Exercise aim: From the data below, set down exactly the lines between the one holding "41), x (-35" and the one holding "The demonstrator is", inclusive, and no others.

Data records:
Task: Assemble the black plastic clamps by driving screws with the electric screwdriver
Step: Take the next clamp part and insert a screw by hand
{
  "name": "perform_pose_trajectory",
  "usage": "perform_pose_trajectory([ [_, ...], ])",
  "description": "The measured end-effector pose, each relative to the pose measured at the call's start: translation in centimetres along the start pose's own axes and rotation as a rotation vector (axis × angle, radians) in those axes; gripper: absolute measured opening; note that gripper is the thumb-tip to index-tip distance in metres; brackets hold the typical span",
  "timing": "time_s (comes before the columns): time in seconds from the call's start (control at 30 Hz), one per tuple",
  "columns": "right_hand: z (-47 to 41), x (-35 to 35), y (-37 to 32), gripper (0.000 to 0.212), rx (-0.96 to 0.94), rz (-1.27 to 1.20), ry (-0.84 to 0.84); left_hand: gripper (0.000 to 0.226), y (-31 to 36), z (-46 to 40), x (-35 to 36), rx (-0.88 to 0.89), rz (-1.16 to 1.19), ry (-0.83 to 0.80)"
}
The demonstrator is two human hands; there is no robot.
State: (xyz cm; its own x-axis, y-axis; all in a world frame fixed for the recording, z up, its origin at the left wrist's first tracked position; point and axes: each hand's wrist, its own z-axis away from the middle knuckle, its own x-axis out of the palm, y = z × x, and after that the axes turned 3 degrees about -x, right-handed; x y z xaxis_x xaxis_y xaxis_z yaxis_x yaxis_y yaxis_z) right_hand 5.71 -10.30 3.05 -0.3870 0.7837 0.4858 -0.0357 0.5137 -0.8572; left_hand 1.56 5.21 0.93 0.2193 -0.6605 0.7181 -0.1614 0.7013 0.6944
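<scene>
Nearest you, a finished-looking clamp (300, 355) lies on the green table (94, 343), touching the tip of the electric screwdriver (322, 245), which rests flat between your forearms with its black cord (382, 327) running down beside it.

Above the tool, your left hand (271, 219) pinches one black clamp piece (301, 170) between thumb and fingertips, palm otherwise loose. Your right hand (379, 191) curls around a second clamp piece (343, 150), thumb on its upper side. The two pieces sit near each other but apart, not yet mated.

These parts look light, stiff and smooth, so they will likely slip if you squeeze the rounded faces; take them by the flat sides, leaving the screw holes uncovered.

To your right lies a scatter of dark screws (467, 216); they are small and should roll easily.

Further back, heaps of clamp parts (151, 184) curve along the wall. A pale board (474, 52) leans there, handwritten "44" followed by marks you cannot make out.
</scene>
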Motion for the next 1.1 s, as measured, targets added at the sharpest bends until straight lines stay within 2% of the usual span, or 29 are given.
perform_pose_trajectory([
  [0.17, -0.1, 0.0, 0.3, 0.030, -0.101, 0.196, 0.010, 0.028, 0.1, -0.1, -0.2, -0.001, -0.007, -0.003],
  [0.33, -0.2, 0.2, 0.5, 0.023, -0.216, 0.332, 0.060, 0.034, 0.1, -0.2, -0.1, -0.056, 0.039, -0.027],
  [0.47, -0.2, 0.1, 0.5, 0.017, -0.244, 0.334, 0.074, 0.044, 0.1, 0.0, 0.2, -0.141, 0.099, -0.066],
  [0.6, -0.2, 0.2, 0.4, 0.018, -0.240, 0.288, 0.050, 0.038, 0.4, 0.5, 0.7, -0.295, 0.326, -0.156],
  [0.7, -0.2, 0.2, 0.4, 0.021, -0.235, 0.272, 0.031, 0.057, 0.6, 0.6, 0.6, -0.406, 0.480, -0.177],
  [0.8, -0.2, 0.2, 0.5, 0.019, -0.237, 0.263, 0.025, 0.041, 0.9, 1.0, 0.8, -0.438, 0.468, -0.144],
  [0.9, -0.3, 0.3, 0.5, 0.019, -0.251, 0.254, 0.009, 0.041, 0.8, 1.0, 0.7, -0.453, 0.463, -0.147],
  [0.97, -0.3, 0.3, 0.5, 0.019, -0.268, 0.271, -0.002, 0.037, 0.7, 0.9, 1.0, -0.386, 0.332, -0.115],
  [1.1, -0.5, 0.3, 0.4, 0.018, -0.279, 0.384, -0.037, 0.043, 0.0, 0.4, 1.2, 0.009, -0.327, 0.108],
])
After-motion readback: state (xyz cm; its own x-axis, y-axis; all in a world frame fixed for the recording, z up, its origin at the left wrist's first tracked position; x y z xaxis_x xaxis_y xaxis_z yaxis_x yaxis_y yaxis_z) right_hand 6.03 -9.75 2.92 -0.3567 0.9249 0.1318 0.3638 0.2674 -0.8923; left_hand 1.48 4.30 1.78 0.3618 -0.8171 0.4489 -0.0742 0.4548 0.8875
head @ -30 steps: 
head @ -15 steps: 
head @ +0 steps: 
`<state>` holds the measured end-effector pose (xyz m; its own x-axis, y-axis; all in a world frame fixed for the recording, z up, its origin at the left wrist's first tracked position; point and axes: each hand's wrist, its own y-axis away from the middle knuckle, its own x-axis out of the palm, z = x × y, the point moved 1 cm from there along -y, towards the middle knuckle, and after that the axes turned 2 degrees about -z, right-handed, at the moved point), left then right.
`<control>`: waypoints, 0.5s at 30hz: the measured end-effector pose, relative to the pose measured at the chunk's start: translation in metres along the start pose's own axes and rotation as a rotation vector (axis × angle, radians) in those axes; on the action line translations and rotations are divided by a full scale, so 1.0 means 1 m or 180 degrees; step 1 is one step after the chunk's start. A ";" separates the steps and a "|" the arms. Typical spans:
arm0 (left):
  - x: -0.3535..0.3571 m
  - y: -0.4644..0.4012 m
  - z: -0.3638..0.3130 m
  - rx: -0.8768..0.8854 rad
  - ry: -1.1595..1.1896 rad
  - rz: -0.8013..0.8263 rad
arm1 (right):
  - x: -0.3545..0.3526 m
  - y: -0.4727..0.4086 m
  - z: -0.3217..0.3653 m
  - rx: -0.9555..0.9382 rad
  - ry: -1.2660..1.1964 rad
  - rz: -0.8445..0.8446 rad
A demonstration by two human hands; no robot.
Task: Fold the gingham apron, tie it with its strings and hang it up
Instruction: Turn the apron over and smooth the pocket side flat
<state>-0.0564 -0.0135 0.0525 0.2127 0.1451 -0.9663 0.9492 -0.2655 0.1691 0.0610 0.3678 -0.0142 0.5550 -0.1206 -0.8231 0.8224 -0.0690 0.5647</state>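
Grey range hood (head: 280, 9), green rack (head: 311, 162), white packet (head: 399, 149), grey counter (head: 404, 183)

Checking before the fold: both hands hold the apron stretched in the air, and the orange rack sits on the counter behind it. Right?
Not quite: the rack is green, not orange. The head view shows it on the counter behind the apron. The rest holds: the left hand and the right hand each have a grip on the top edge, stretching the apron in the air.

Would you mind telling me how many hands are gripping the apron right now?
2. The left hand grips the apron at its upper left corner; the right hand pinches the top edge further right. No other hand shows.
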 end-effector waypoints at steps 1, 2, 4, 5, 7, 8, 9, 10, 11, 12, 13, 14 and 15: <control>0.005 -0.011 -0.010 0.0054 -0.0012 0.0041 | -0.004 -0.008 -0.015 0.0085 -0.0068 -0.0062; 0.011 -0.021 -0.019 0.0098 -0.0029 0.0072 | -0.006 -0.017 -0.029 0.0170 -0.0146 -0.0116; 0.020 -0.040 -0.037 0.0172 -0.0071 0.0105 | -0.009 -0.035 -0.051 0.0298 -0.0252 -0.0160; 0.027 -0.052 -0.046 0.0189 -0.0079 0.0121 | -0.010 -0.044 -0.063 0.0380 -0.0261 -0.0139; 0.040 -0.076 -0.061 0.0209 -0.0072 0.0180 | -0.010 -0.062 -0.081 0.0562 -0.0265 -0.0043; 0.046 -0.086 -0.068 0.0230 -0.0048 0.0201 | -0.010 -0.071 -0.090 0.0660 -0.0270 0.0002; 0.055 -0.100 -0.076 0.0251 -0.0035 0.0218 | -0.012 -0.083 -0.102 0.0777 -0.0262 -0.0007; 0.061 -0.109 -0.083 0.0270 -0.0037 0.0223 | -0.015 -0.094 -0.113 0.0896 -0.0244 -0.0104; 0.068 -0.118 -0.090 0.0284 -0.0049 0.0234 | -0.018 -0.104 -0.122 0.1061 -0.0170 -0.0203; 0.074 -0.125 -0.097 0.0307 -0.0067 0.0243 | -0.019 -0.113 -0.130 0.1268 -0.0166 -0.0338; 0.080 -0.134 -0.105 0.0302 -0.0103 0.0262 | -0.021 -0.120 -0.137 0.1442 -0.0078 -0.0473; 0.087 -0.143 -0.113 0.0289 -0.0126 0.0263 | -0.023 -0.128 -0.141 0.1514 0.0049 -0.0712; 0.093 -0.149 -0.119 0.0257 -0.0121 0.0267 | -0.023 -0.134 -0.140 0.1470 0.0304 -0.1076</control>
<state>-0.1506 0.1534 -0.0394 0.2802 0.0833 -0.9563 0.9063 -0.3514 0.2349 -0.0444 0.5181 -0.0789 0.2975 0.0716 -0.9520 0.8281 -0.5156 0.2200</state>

Completed task:
  "columns": "right_hand: z (-47 to 41), x (-35 to 35), y (-37 to 32), gripper (0.000 to 0.212), rx (-0.96 to 0.94), rz (-1.27 to 1.20), ry (-0.84 to 0.84); left_hand: gripper (0.000 to 0.226), y (-31 to 36), z (-46 to 40), x (-35 to 36), rx (-0.88 to 0.89), rz (-1.16 to 1.19), ry (-0.83 to 0.80)"
}
The demonstrator is two human hands; there is no robot.

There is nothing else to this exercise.